House prices across London's commuter towns have surged dramatically while property values in former work-from-home hotspots have sharply declined, according to newly released figures. The data indicates a significant reversal in pandemic-era trends, suggesting that British workers are increasingly returning to office environments after growing weary of remote work arrangements.
The Commuter Town Resurgence
Nine of the ten areas experiencing the most substantial property value increases from January 2025 to January 2026 were commuter towns offering convenient access to central London offices. This represents a remarkable shift from the work-from-home boom that characterized the pandemic years, when employees sought greater work-life balance and geographical flexibility.
Top Performing Areas
Mole Valley in Surrey, encompassing towns like Dorking, recorded the most significant property value increase with house prices rising by over £40,000 during the past twelve months. The average price now stands at £584,291, reflecting the area's appeal as a family-friendly location with excellent transport connections to London within a semi-rural setting.
Redbridge, situated on the London-Essex border, emerged as the second most popular area with average prices increasing by £34,961 to approximately £517,463. This east London town benefits from direct access to the Central line of the London Underground, providing fast and frequent services to the city center.
East Hertfordshire, approximately one hour from central London by train, saw £26,964 added to average house prices over the last year. This charming commuter region, which includes Hertford and Bishop's Stortford, offers a more affordable alternative to London with average home costs around £460,671—nearly £100,000 less than London's average of £554,422.
The WFH Hotspot Decline
Conversely, once-popular work-from-home destinations that attracted Londoners during COVID-19 lockdowns are now experiencing property value struggles. Bath and North East Somerset witnessed house prices decline by £3,160 over the past year, with an additional £3,751 loss between December 2025 and January 2026. The average home in Bath now costs £402,282.
Margate, the trendy Kent coastal town that saw its population increase by 4.8 percent following the pandemic, experienced an average property value decrease of £11,386. Homes in the area now average approximately £260,829, which is £8,000 below the UK national average.

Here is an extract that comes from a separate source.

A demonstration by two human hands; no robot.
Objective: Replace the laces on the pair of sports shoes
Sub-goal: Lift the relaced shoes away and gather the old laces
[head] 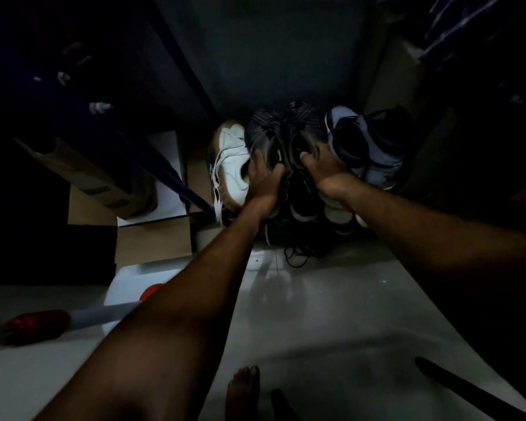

Winchester in Hampshire, another previously popular remote work location, began 2026 with a property price plunge. The cathedral city recorded a £5,845 decrease in property values over the past year, coupled with a monthly loss of £7,968.
London's Contrasting Picture
While properties just outside the capital appreciated in value, homes within London itself experienced declines. Kensington and Chelsea properties shed an astonishing £145,832 over the year, though average prices still exceed £1.1 million in the royal borough. Westminster homes lost £110,366 in the last twelve months, with average property costs now at £912,812 in the UK's political heartland. Camden properties decreased by £89,677 over the past year, averaging £794,413.
Regional Variations Across the UK
Across the United Kingdom, Scotland recorded a 1.3 percent annual increase in property values, bringing the average home price to £187,716. East Dunbartonshire, located on Glasgow's outskirts, saw the most significant rise with values increasing by £15,230 to an average of £268,372. Conversely, Shetland Islands homeowners experienced the largest decline with average properties losing £22,753 in value.
Wales enjoyed a 2 percent annual increase, making the average home worth £210,186. Newport properties now average £228,431, representing an increase exceeding £12,000 since last year, while Pembrokeshire homes saw £4,891 shaved off their values.
England recorded a 1.1 percent annual price rise, bringing the average property value to £290,437.
Expert Commentary
Tom Evans, Sales Director at Purplebricks Estate Agency, commented on the findings: 'This is reassuring news for homeowners eyeing rising mortgage rates amid the Middle East crisis. The Bank of England's decision to hold the base rate at 3.75% will likely do little to alleviate concerns for the thousands of mortgage customers approaching the end of fixed-term deals. But, despite the global turmoil, rising rental costs indicate that bricks and mortar remains a stable and reliable investment, capable of weathering every storm.'
The data clearly illustrates a fundamental shift in UK housing market dynamics, with proximity to workplace locations regaining importance as remote work arrangements become less prevalent. This trend reversal suggests that the pandemic's lasting impact on work patterns may be more nuanced than initially anticipated, with traditional commuting patterns reasserting their influence on property values.